Southbank Centre South Asian Sounds

Queen Elizabeth Hall & Foyer, Southbank Centre, London

Heritage and future, under one iconic roof.

Presented by - Dialled In × Southbank Centre
Key Artists - Ustad Noor Bakhsh, Pritt, Anu, Kiss Nuka
Sound - Vedic Roots Sound System
Archive Partner - True Form Archive (Unbound Archives)

Twenty-four hours inside one of the world’s great cultural institutions.

A 24-hour takeover of the Southbank Centre, spread across three sold-out events that proved South Asian music belongs on the most prestigious stages in the country — and that the audience is already there, waiting. The centrepiece was Ustad Noor Bakhsh’s UK debut. The 79-year-old benju master from Balochistan — the same artist who had captivated a global audience through the Boiler Room Pakistan broadcast two years earlier — brought the ancient, hypnotic sound of his instrument to the Queen Elizabeth Hall for the very first time. Supported by Pritt, the performance was a masterclass in deep listening: still, reverent, overwhelming.

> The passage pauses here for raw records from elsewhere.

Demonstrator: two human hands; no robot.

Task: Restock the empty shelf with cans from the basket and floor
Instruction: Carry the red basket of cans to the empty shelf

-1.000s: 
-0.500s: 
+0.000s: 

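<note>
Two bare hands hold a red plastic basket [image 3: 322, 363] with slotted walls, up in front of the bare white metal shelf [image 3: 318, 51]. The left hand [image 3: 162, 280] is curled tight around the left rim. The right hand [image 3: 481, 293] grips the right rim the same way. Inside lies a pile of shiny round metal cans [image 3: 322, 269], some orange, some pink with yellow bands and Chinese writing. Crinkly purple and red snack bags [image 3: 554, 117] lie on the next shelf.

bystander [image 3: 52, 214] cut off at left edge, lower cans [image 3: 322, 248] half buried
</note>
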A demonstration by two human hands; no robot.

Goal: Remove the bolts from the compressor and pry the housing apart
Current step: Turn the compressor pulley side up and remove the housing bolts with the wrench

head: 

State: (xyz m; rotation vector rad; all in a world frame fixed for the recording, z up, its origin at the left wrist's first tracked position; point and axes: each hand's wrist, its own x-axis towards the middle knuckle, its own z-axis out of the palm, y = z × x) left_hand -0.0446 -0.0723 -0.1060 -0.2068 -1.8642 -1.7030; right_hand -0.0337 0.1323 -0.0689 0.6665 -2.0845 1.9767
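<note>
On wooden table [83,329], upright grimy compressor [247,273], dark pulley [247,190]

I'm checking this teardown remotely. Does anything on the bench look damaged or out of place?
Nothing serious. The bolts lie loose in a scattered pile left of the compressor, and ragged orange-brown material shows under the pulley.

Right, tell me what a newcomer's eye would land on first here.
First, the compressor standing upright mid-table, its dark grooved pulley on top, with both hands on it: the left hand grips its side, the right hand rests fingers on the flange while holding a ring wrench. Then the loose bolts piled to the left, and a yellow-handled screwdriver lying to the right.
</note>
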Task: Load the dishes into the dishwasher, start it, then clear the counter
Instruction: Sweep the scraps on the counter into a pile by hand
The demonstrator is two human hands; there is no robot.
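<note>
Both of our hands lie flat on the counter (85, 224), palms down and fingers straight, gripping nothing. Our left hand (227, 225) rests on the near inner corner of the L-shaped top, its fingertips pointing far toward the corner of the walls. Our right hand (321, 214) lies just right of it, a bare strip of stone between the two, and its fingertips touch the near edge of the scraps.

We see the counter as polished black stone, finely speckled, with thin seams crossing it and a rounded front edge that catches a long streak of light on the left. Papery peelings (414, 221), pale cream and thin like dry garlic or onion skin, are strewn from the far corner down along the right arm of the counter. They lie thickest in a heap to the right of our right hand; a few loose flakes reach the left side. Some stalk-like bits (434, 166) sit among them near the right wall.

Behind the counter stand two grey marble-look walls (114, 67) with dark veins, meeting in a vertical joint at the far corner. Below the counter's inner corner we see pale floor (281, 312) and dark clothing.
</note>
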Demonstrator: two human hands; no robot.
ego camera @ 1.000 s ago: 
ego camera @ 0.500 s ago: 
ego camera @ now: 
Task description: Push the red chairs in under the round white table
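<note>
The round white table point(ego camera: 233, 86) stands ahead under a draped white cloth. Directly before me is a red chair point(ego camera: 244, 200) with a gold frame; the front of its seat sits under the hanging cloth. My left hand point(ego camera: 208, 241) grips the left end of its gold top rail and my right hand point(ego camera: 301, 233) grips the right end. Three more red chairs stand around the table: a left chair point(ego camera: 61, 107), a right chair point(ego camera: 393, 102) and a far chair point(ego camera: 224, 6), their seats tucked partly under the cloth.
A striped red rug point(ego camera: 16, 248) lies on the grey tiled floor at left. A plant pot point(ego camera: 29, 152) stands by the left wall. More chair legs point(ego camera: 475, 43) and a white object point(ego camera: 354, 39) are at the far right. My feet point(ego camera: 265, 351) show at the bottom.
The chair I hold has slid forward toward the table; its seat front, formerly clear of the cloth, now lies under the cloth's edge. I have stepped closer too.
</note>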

From crate-digging to the dancefloor.

By day, Unbound Archives unveiled the largest collection of South Asian vinyl records ever assembled in a public programme — DJ sets, crate-digging sessions and a film showcase of contemporary South Asian stories curated in partnership with True Form Archive. The foyer hummed with the sound of needles on wax and conversations between collectors, archivists and casual visitors discovering sounds they’d never heard before. By night, everything shifted. Concrete Lates transformed the Queen Elizabeth Hall into a high-energy club night featuring Anu, Kiss Nuka and the Vedic Roots sound system — heavy bass reverberating through a space more accustomed to chamber orchestras. The juxtaposition was the point. Heritage and future, daytime contemplation and late-night release, all under one iconic roof.

What it proved.

The Southbank Centre programme demonstrated something essential about Dialled In’s curatorial vision: the ability to hold multiple registers simultaneously. Folk, archival, experimental, club — not as separate strands but as interconnected expressions of the same culture. All three events sold out. The institution took notice. The audience already knew.